- _What is needed_:
The listing, minus its pictures, is to be given again exactly.

- _Dataset extract_:

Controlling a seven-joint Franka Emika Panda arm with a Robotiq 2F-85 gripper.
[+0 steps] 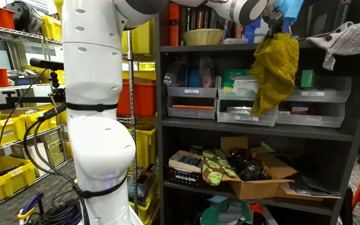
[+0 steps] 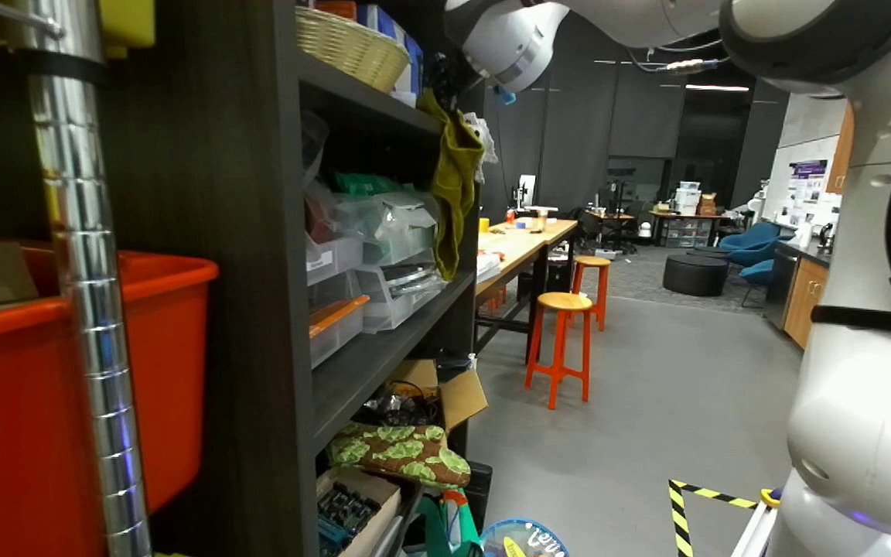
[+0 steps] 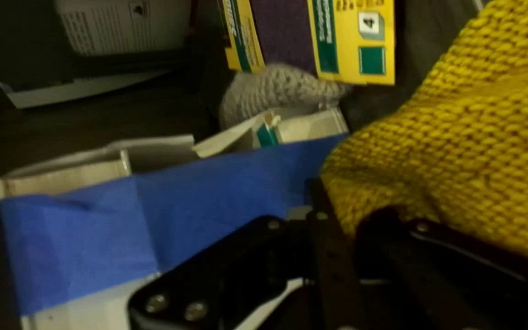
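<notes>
Pinching mustard knitted cloth in claw, upper right of frame; could snag WIRES bin if dragged.

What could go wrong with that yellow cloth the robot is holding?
The yellow cloth is pinched only near its top by the gripper, so it might slip out and drop.
Its loose end hangs in front of the clear bin marked WIRES, so it could snag there and maybe tug the bin.
In the wrist view, a blue-taped box looks close to the gripper, so a sideways move might bump it.
</notes>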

- _Answer box_:
Controlling a seven-joint Franka Emika Panda arm with a Robotiq 2F-85 gripper.
[+0 steps] 
[+0 steps] 
[+0 steps] 
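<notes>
Pinching mustard knitted cloth in claw, upper right of frame; could snag WIRES bin if dragged.

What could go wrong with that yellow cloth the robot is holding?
The yellow cloth is pinched only near its top by the gripper, so it might slip out and drop.
Its loose end hangs in front of the clear bin marked WIRES, so it could snag there and maybe tug the bin.
In the wrist view, a blue-taped box looks close to the gripper, so a sideways move might bump it.
</notes>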

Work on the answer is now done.